Frage an Annette Schavan von Philipp Z. bezüglich Bildung und Erziehung
Sehr geehrte Frau Schavan,
ich habe vor kurzem ein Bericht über das Studium von heute gesehen. In diesem wurde die Mängel der Bologna-Reform deutlich. Viele Expertenmeinungen wurden eingeholt und in einem Punkt waren sich alle einig: das alte System mit Diplom und Magister war besser. Ich persönlich handle immer nach einem einfachen Prinzip: etwas neues ausprobieren ist gut und wenn es besser funktioniert, behält man es bei und wenn nicht, kehrt man zum alten System zurück. Vielleicht können sie mir erklären, warum man dies nicht auch bei der Bologna-Reform tut, da offensichtlich ist, dass das alte System besser war.
Mit freundlichen Grüßen,
Philipp Zieten
Sehr geehrter Herr Zieten,
vielen Dank für Ihre Nachricht. Die neue gestufte Studienstruktur hat sich bewährt, trotz berechtigter Kritik an der Umsetzung im Einzelnen. Der Bologna-Prozess hat - seit seinen Anfängen 1998 mit der Sorbonne-Erklärung - einen erheblichen Strukturwandel und eine Europäisierung der Hochschulpolitik ausgelöst. Dieser Strukturwandel des letzten Jahrzehnts ermöglicht es uns heute, die neuen Herausforderungen zu bewältigen: den wachsenden Fachkräftebedarf, die fortschreitende Internationalisierung und die steigende Bildungsbeteiligung der Bevölkerung in Deutschland.
Nie zuvor haben in Deutschland mehr Menschen ein Studium aufgenommen. 2011 wurde mit mehr als 500.000 Studienanfängerinnen und -anfänger eine Rekordzahl erreicht. Der Vergleich zur Situation vor 1998 - also vor Beginn des Bologna-Prozesses - zeigt den Umfang des Wandels. So gab es 1998 in Deutschland 272.000 Studienanfängerinnen und -anfänger - also nur etwas mehr als halb so viel wie heute. Damals lag die Studienanfängerquote bei unter 30 Prozent, während sie heute nahe an 50 Prozent heranreicht. 1998 gab es rund 110.000 Bildungsausländer an deutschen Hochschulen, inzwischen sind es rund 185.000. Der Median der Fachstudiendauer an Universitäten lag im Jahr 2000 bei 11,5 Semestern; im Jahr 2009 betrug er für die traditionellen universitären Abschlüsse 11,0 Semester. Für die neuen berufsbefähigenden Bachelorabschlüsse lag er 2009 bei 5,9 Semestern, für die Masterabschlüsse bei 4,1 Semestern. Die Bewältigung von mehr Studierenden in durchschnittlich kürzerer Zeit, die Etablierung einer international anerkannten Qualitätssicherung und die zunehmende Internationalisierung sind ein großer Erfolg des Bologna-Prozesses.

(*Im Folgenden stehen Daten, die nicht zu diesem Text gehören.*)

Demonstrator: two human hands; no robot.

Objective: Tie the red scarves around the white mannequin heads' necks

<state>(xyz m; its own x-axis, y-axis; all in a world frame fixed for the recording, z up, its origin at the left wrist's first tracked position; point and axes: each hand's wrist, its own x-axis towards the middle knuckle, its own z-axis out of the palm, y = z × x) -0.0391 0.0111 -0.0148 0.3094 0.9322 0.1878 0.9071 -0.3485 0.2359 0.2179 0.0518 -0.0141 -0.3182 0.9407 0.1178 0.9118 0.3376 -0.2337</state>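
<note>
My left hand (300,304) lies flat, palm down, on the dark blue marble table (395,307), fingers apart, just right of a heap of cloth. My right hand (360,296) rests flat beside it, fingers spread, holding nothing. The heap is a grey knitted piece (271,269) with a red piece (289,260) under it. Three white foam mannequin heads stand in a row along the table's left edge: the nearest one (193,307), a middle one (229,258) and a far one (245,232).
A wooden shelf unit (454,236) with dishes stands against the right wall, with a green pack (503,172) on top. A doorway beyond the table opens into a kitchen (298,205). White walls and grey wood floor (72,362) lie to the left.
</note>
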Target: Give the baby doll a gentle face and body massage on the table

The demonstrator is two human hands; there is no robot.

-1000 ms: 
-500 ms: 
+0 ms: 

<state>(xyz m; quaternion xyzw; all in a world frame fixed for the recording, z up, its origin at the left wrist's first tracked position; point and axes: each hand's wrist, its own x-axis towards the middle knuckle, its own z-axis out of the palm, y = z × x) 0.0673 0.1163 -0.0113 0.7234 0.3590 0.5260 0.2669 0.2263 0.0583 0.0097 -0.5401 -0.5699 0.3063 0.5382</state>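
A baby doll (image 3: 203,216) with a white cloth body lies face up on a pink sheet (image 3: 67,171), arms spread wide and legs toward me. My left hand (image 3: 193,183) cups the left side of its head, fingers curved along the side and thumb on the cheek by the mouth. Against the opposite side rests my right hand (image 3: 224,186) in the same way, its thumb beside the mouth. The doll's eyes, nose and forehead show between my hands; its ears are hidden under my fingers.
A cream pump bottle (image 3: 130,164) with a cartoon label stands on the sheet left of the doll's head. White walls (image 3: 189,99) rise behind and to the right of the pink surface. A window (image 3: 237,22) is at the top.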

Dies beweist nicht zuletzt der überwiegend erfolgreiche Berufseinstieg mit den neuen Abschlüssen. Bachelorabsolventinnen und -absolventen sind selten arbeitslos oder unterhalb ihres Qualifikationsniveaus beschäftigt. Der Berufsstart gelingt ihnen auch deshalb gut, weil die Wirtschaft den Systemwechsel unterstützt, unter anderem durch die konzertierte Aktion „Bachelor Welcome“.